In the listing below, find the line containing "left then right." and the line containing "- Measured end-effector". Repeat exactly those two lines and every line between them.

____________

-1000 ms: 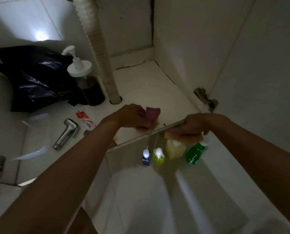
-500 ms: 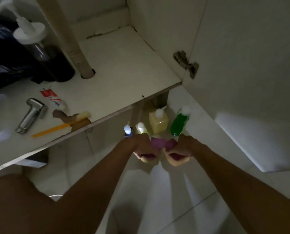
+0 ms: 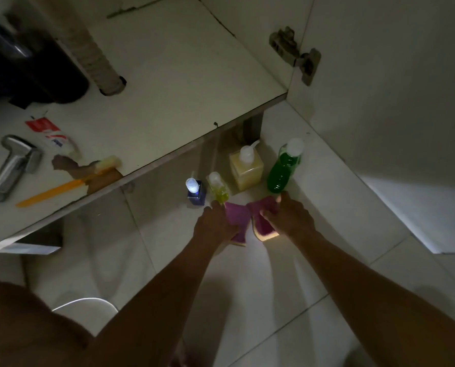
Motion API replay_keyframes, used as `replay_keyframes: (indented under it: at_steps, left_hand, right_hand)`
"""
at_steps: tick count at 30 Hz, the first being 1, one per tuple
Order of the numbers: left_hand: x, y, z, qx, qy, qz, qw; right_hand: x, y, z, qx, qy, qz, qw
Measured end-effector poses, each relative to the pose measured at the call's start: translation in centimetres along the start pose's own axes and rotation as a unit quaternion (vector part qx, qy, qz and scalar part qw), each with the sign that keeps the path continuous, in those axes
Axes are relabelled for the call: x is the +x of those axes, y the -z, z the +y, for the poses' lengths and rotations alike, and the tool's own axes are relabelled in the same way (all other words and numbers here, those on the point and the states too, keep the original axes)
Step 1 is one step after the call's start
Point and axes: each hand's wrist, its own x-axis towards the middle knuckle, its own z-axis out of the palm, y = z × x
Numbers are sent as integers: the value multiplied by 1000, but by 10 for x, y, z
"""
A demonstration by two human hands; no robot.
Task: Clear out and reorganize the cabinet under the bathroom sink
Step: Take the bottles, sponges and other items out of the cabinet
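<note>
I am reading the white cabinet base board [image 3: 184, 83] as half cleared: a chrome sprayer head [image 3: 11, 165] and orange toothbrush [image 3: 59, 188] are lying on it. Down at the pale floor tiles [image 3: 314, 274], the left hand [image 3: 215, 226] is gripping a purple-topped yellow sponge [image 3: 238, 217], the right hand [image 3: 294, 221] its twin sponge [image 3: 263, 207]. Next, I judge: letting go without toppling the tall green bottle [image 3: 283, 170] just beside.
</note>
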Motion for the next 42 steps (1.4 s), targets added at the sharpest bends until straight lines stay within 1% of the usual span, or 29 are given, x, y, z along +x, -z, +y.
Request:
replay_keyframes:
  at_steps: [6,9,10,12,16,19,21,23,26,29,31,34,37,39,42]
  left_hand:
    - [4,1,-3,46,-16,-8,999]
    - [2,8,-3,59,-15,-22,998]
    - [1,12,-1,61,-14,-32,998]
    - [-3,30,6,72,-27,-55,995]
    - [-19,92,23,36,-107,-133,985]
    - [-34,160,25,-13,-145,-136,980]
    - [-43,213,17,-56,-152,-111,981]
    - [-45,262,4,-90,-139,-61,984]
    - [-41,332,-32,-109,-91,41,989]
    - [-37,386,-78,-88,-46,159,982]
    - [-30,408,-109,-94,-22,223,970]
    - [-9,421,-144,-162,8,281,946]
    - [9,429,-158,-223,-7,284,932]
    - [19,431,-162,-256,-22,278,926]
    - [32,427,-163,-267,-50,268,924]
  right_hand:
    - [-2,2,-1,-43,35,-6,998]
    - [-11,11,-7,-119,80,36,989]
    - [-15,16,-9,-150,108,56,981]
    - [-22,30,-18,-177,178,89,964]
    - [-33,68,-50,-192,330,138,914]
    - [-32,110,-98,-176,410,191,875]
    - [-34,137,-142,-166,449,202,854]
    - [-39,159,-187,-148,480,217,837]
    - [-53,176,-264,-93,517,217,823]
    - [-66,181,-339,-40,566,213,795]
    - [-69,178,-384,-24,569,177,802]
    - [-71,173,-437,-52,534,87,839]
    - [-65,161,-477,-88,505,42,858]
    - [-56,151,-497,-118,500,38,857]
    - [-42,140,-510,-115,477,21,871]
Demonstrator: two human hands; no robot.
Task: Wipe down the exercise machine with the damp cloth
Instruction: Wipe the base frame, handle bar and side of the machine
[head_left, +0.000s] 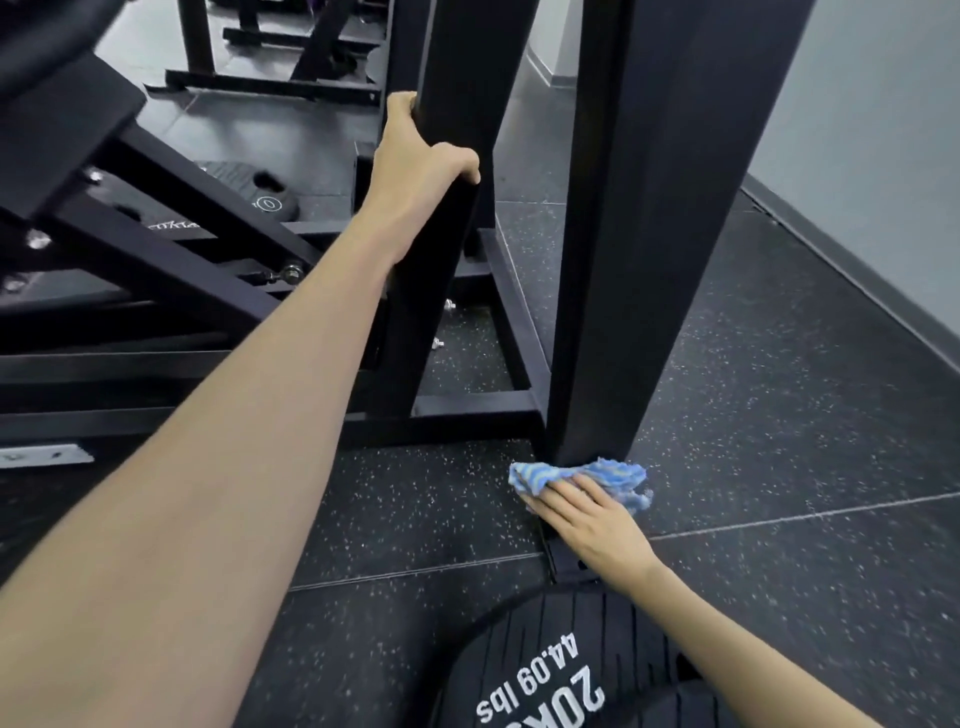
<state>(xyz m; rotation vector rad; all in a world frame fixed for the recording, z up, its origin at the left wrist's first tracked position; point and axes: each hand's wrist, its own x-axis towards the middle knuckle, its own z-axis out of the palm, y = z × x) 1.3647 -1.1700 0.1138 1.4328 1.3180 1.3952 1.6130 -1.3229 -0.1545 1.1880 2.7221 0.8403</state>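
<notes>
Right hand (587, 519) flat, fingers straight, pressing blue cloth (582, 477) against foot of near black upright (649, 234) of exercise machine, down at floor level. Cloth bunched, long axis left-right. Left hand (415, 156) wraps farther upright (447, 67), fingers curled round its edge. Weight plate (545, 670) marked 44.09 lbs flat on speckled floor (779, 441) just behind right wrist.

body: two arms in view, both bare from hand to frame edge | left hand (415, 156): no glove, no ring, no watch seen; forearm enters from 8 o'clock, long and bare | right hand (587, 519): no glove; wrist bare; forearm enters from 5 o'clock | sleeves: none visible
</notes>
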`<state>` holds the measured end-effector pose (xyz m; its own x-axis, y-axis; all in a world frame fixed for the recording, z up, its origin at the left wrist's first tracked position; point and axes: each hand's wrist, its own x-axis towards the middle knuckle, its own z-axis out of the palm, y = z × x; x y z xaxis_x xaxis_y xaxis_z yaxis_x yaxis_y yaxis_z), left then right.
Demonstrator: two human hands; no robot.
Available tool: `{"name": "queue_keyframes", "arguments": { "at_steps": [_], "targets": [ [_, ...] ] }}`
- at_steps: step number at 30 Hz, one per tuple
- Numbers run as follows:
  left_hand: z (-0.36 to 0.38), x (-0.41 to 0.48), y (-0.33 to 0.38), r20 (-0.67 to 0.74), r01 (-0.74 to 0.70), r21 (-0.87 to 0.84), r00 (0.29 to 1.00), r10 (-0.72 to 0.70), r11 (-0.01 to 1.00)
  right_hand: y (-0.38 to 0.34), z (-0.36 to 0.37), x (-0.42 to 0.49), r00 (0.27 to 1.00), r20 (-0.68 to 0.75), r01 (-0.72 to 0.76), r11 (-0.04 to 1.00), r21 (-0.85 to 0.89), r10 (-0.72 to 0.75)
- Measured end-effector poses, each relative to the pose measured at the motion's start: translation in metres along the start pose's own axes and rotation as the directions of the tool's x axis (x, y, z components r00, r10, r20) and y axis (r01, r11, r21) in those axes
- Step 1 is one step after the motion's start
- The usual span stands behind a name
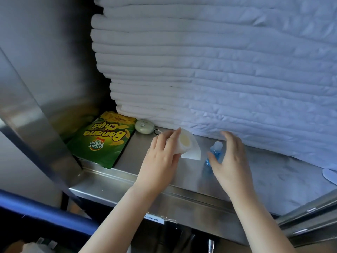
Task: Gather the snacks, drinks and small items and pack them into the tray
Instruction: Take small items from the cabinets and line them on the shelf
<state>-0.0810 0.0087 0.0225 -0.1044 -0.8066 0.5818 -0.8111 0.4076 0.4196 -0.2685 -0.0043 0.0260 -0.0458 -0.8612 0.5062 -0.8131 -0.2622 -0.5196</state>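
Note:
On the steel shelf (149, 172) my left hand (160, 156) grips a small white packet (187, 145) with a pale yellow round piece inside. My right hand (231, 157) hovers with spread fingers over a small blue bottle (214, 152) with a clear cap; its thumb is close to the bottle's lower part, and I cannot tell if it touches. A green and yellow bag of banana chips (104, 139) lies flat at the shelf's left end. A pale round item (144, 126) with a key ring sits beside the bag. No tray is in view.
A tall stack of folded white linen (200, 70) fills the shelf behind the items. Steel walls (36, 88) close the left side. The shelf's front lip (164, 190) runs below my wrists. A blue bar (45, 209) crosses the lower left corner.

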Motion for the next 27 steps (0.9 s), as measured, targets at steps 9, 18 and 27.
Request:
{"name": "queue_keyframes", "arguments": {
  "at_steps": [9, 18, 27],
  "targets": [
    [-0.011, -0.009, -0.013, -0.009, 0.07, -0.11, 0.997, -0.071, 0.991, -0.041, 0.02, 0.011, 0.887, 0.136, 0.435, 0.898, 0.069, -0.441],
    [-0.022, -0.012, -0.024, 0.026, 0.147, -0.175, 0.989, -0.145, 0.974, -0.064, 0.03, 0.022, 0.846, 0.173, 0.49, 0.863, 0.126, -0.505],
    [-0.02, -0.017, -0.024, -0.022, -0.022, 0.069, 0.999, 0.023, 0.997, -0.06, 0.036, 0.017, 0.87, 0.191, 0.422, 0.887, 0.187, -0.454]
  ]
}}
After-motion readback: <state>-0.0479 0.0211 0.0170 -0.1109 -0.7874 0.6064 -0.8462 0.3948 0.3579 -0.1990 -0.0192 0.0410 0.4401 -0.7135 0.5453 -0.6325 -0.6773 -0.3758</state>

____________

### FINAL ANSWER
`<state>` holds the measured end-effector pose (xyz m; its own x-axis, y-axis; all in a world frame fixed for the recording, z up, its origin at the left wrist's first tracked position; point and axes: each hand's wrist, its own x-axis towards the middle knuckle, its own z-axis out of the palm, y = z × x; x y z xaxis_x xaxis_y xaxis_z yaxis_x yaxis_y yaxis_z), left then right.
Demonstrator: two human hands; no robot.
Available tool: `{"name": "queue_keyframes", "arguments": { "at_steps": [_], "targets": [ [_, ...] ] }}`
- at_steps: step number at 30 Hz, one per tuple
- Numbers run as follows:
  left_hand: z (-0.36 to 0.38), x (-0.41 to 0.48), y (-0.33 to 0.38), r20 (-0.67 to 0.74), r01 (-0.74 to 0.70), r21 (-0.87 to 0.84), r00 (0.29 to 1.00), r10 (-0.72 to 0.70), r11 (-0.01 to 1.00)
  right_hand: y (-0.38 to 0.34), z (-0.36 to 0.37), x (-0.42 to 0.49), r00 (0.27 to 1.00), r20 (-0.68 to 0.75), r01 (-0.72 to 0.76), r11 (-0.04 to 1.00), r21 (-0.85 to 0.89), r10 (-0.72 to 0.75)
- Measured end-effector poses, each relative to the pose measured at the motion's start: translation in metres along the start pose's own axes and rotation as the directions of the tool's x axis (x, y, z components r00, r10, r20) and y axis (r01, r11, r21) in those axes

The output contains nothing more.